The Alliance for America's Future (AAF), a harmless sounding 527 group, has released an attack ad against Rep. Tim Bishop (D-NY), accusing the congressman of having "lost touch" and not "listen[ing]" to voters. The ad blames Bishop for "spending billions on bailouts" and "trillions on so-called stimulus," when the Recovery Act created millions of American jobs, and the Wall Street "bailout" — which taxpayers could actually earn a profit on — was instrumental in stabilizing the economy. Moreover, the ad attacks Bishop for raising the debt limit to $14 trillion — an action that prevented the country from going into default — and suggests that health care reform will hinder small businesses with penalties, when the Affordable Act provides these businesses with tax credits.
Alliance For America's Future: "Had Enough?"
[Announcer:] Tim Bishop voted to burden our kids with $14 trillion dollars in debt, spending billions on bailouts, trillions on so-called stimulus. [On-Screen Text:] Bishop increased the debt limit to $14 trillion. [Announcer:] And Bishop just keeps voting like Nancy Pelosi wants him to. Bishop's wasteful spending is bankrupting our kids' future. And Bishop even voted for Obamacare, placing penalties on small businesses at a time when every job is precious. He's lost touch and won't listen. Had enough?
Bishop Voted To Avoid Default And Introduced Pay-As-You-Go Legislation
The citation the ad provides for its claim that Bishop "increased the debt limit to $14 trillion" is the House's vote on H.J. Res. 45, CQ Vote #46 — the Statutory Pay-As-You-Go Act of 2010 — for which Rep. Bishop voted in favor.

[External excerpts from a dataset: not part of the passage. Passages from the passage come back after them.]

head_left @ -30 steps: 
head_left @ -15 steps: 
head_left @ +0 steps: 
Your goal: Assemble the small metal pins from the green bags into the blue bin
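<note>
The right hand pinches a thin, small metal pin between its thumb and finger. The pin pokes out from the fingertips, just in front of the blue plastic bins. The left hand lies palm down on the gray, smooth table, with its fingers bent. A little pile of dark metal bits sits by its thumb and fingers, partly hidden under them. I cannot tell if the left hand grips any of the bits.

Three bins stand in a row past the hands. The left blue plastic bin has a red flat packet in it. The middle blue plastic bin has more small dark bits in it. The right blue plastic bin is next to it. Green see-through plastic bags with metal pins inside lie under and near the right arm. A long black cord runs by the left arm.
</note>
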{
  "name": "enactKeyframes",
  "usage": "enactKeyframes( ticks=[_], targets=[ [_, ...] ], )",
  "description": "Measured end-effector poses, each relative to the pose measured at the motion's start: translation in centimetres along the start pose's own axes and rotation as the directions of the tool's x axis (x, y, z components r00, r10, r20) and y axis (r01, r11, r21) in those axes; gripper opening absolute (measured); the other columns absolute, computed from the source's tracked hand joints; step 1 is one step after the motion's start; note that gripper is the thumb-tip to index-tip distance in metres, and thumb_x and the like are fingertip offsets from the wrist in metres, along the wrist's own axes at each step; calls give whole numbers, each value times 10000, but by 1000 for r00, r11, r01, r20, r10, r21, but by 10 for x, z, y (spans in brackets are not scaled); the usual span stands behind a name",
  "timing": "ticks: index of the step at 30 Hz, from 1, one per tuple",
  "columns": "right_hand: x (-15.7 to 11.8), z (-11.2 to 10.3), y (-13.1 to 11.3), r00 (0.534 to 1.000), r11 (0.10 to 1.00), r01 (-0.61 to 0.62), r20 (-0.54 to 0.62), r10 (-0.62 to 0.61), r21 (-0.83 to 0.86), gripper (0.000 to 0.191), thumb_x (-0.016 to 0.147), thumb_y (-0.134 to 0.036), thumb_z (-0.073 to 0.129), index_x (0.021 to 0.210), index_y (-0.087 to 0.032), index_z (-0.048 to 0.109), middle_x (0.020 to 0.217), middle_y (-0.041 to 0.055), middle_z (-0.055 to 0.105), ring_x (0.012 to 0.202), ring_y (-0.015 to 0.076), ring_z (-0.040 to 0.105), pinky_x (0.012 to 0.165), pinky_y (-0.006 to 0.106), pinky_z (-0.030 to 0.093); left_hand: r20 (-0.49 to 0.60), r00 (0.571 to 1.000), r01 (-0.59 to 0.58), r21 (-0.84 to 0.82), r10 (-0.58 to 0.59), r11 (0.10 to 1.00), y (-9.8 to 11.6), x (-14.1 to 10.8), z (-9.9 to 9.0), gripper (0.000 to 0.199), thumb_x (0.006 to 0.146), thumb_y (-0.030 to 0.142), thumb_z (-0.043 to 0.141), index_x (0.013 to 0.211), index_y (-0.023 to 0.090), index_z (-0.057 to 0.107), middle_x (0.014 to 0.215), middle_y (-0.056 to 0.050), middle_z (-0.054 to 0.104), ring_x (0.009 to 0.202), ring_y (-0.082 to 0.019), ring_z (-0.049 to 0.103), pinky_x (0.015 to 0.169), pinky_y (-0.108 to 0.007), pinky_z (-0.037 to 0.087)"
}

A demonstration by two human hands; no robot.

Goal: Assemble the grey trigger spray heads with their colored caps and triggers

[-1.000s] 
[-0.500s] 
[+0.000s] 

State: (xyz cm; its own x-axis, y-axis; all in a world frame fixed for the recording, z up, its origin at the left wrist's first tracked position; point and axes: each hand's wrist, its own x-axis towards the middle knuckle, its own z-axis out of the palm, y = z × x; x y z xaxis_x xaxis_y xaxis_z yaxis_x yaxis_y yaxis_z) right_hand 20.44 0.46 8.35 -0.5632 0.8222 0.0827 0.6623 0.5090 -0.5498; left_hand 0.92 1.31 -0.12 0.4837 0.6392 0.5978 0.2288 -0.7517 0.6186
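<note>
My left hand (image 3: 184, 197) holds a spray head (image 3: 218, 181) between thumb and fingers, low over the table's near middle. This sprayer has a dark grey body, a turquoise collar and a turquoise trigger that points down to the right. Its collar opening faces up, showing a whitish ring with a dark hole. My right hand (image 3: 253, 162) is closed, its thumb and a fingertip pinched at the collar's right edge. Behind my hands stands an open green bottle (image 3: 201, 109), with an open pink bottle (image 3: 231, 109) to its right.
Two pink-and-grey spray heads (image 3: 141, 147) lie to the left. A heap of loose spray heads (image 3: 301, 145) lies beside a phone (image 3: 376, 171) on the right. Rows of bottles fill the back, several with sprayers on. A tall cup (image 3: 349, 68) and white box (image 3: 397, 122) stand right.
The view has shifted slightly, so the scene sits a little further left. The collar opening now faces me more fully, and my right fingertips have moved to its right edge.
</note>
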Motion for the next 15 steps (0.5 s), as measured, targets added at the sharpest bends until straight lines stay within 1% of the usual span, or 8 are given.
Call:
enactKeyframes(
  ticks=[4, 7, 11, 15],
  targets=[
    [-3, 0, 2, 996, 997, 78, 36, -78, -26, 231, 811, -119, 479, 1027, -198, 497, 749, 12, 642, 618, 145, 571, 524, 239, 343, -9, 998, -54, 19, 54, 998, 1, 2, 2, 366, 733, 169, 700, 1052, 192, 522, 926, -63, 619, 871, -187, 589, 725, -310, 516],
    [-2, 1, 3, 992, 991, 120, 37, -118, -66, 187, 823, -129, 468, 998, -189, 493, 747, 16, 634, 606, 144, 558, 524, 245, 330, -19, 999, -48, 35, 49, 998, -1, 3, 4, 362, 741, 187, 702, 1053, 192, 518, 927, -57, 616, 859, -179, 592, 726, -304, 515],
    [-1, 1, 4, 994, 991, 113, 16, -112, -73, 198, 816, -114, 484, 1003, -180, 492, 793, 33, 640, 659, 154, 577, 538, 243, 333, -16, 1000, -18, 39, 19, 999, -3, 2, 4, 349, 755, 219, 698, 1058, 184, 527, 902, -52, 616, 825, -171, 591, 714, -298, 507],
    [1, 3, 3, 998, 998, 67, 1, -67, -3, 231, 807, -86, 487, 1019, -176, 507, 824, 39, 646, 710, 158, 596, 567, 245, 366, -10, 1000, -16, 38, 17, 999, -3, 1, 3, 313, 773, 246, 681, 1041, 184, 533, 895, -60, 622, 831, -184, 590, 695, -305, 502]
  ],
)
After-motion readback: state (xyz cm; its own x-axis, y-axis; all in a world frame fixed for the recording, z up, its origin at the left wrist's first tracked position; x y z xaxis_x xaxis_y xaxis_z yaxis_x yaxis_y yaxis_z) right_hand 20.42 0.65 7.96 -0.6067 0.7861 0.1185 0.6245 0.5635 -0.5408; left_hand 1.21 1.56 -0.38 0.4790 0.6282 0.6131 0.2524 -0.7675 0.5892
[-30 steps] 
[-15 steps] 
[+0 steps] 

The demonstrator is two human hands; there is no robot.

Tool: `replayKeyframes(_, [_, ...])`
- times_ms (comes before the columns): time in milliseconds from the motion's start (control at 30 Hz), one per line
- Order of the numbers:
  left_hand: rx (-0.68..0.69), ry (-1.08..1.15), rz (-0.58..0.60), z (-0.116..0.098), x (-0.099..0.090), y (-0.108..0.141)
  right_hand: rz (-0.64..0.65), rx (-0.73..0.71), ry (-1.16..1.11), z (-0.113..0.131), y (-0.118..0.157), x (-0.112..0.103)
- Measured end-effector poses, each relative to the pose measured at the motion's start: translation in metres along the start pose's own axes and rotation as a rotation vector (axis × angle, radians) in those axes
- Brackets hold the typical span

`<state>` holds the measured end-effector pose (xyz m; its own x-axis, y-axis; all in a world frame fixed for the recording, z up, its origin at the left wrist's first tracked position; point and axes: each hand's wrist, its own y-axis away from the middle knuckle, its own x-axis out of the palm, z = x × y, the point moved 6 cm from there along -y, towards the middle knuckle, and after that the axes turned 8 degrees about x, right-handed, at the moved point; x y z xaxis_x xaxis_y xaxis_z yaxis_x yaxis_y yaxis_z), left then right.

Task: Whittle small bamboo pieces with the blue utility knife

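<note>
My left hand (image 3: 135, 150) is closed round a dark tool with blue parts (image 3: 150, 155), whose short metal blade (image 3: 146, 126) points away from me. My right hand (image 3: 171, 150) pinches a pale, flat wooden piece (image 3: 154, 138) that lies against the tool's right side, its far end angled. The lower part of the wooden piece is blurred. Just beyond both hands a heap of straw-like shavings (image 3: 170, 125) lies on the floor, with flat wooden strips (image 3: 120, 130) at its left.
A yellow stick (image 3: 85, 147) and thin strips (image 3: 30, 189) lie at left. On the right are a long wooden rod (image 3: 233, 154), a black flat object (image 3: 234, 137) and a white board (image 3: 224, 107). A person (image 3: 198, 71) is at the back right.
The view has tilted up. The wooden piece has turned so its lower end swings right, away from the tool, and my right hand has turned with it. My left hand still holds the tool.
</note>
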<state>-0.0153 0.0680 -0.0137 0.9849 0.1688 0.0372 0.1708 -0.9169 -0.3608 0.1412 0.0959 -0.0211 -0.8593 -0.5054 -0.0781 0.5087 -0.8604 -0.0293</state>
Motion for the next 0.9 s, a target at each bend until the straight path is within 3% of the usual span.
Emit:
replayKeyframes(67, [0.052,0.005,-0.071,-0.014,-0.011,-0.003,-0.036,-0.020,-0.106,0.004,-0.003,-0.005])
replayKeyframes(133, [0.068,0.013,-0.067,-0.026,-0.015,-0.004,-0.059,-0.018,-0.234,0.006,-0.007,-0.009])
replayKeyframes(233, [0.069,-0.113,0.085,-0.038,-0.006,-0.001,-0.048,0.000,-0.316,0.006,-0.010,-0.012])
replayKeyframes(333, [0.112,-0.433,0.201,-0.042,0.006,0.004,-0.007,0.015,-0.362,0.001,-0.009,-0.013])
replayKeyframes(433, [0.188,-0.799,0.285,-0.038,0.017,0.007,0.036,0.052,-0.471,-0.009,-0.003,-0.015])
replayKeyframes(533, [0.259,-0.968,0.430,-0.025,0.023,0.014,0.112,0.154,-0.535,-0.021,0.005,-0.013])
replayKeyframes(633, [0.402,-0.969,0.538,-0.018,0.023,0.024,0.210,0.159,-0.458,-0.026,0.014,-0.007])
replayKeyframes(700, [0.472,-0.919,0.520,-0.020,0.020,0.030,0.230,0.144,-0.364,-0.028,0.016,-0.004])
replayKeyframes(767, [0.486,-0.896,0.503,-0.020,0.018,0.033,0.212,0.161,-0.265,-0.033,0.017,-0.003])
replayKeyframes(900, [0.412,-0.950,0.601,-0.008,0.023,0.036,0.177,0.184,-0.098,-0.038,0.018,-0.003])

Higher Debt Ceiling Needed To Avoid Default And Its Potentially Disastrous Results. From CNN's Political Ticker: "The debt limit hike is expected to cover the Treasury's borrowing needs past the November mid-term elections and into 2011. If the debt ceiling were ever breached, the country would effectively be in default. That would slam bonds, the dollar and creditors' portfolios." [CNN, 2/12/10]
Pay-As-You-Go Act of 2010 Required That New Non-Emergency Tax And Spending Legislation Not Increase Federal Deficit. According to the Office of Management and Budget: "The Statutory Pay-As-You-Go Act of 2010 ... requires that all new legislation changing taxes, fees, or mandatory expenditures, taken together, must not increase projected deficits. This requirement is enforced by the threat of automatic across-the-board cuts in selected mandatory programs in the event that legislation taken as a whole does not meet the PAYGO standard established by the law." [WhiteHouse.Gov, accessed 10/15/10]
Wall Street "Bailout" Helped Stabilize Industry, Economy
The citation the ad provides for its claim that Bishop spent "billions on bailouts" is the House's vote on H.R. 1424, CQ Vote #681 — the Emergency Stabilization Act of 2008 — for which Rep. Bishop voted in favor.
In The Midst Of A Downward Spiral, TARP Helped Stabilize The Financial System. As reported by Reuters: "The U.S. government's $700 billion financial rescue program has helped to stabilize the system, but may be creating systemic problems by fueling a belief banks will always be bailed out, a watchdog for the program said on Wednesday. 'Compared to where we were last October there is no question that the system if far more stable. We were on the precipice and I think the (Troubled Asset Relief Program) contributed with the other programs to pull us back,' Neil Barofsky, the special inspector general for the program, told CNBC." [Reuters, 10/21/09]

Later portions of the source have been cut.